## TASK ITEM
In the records below, begin at the line containing "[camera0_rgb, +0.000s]" and end at the line containing "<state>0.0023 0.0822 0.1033"; quote every line in that span exactly, including both boundary lines, and no others.

## EXTRACTED DATA
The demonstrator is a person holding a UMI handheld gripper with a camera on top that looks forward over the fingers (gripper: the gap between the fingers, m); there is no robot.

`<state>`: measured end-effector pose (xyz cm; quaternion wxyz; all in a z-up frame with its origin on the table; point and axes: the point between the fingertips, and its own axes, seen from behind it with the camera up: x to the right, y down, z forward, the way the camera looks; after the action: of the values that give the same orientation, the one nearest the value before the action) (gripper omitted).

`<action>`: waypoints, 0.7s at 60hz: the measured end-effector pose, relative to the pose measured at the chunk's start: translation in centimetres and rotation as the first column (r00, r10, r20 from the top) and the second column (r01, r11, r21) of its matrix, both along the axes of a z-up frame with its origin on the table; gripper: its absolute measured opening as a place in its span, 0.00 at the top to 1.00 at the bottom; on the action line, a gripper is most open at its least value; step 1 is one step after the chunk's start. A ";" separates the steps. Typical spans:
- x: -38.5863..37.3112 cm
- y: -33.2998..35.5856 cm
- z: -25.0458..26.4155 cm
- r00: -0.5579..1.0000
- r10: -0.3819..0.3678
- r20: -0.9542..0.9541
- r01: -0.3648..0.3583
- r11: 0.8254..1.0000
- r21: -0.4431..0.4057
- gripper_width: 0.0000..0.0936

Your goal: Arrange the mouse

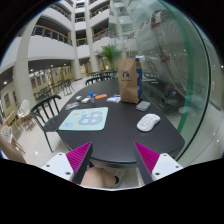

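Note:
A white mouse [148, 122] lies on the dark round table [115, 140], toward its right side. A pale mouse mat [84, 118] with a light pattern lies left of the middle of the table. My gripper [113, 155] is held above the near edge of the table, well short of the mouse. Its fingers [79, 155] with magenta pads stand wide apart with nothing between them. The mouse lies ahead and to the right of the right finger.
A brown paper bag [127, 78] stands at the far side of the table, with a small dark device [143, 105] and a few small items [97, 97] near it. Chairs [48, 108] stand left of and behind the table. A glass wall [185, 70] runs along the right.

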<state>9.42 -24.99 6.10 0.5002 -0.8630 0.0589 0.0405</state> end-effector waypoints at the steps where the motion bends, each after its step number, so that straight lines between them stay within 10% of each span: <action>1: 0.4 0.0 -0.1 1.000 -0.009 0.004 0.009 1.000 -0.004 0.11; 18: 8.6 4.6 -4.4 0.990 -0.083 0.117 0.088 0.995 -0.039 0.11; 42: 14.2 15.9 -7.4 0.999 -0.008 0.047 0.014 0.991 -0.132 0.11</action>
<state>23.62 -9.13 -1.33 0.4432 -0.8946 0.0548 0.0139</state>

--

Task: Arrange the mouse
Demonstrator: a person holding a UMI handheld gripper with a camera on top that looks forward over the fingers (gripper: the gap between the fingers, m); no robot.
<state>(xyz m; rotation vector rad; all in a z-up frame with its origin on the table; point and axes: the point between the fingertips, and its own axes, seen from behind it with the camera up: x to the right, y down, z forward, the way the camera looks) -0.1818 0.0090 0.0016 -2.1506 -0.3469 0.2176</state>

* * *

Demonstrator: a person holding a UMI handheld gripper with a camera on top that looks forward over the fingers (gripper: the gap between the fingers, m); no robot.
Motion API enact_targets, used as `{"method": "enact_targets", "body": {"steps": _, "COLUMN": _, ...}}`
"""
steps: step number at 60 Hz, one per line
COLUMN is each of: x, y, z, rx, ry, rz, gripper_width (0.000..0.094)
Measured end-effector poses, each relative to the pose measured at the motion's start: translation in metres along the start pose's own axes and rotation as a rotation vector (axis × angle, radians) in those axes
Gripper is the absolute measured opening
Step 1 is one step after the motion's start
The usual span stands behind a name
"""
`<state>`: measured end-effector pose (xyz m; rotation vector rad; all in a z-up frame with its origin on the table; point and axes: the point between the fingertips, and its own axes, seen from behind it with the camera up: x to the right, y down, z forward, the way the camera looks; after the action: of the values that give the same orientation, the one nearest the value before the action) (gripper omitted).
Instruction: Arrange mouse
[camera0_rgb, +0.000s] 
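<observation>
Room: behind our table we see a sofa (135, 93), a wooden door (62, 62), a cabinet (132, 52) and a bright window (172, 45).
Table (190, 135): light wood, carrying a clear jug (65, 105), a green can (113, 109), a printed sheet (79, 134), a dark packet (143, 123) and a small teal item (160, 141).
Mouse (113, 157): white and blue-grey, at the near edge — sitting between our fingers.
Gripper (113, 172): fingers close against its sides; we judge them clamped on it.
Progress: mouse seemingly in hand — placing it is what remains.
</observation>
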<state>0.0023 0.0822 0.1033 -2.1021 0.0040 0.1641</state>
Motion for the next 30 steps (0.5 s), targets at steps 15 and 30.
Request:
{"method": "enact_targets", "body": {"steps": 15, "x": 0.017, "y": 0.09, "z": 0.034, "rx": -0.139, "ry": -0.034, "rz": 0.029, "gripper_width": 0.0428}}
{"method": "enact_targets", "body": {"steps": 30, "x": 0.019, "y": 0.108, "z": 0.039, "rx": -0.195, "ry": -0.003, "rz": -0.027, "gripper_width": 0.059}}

## SOLUTION TO THIS TASK
[camera0_rgb, +0.000s] 
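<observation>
Room: behind our table we see a sofa (135, 93), a wooden door (62, 62), a cabinet (132, 52) and a bright window (172, 45).
Table (190, 135): light wood, carrying a clear jug (65, 105), a green can (113, 109), a printed sheet (79, 134), a dark packet (143, 123) and a small teal item (160, 141).
Mouse (113, 157): white and blue-grey, at the near edge — sitting between our fingers.
Gripper (113, 172): fingers close against its sides; we judge them clamped on it.
Progress: mouse seemingly in hand — placing it is what remains.
</observation>
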<state>0.0023 0.0822 0.1033 -2.1021 0.0040 0.1641</state>

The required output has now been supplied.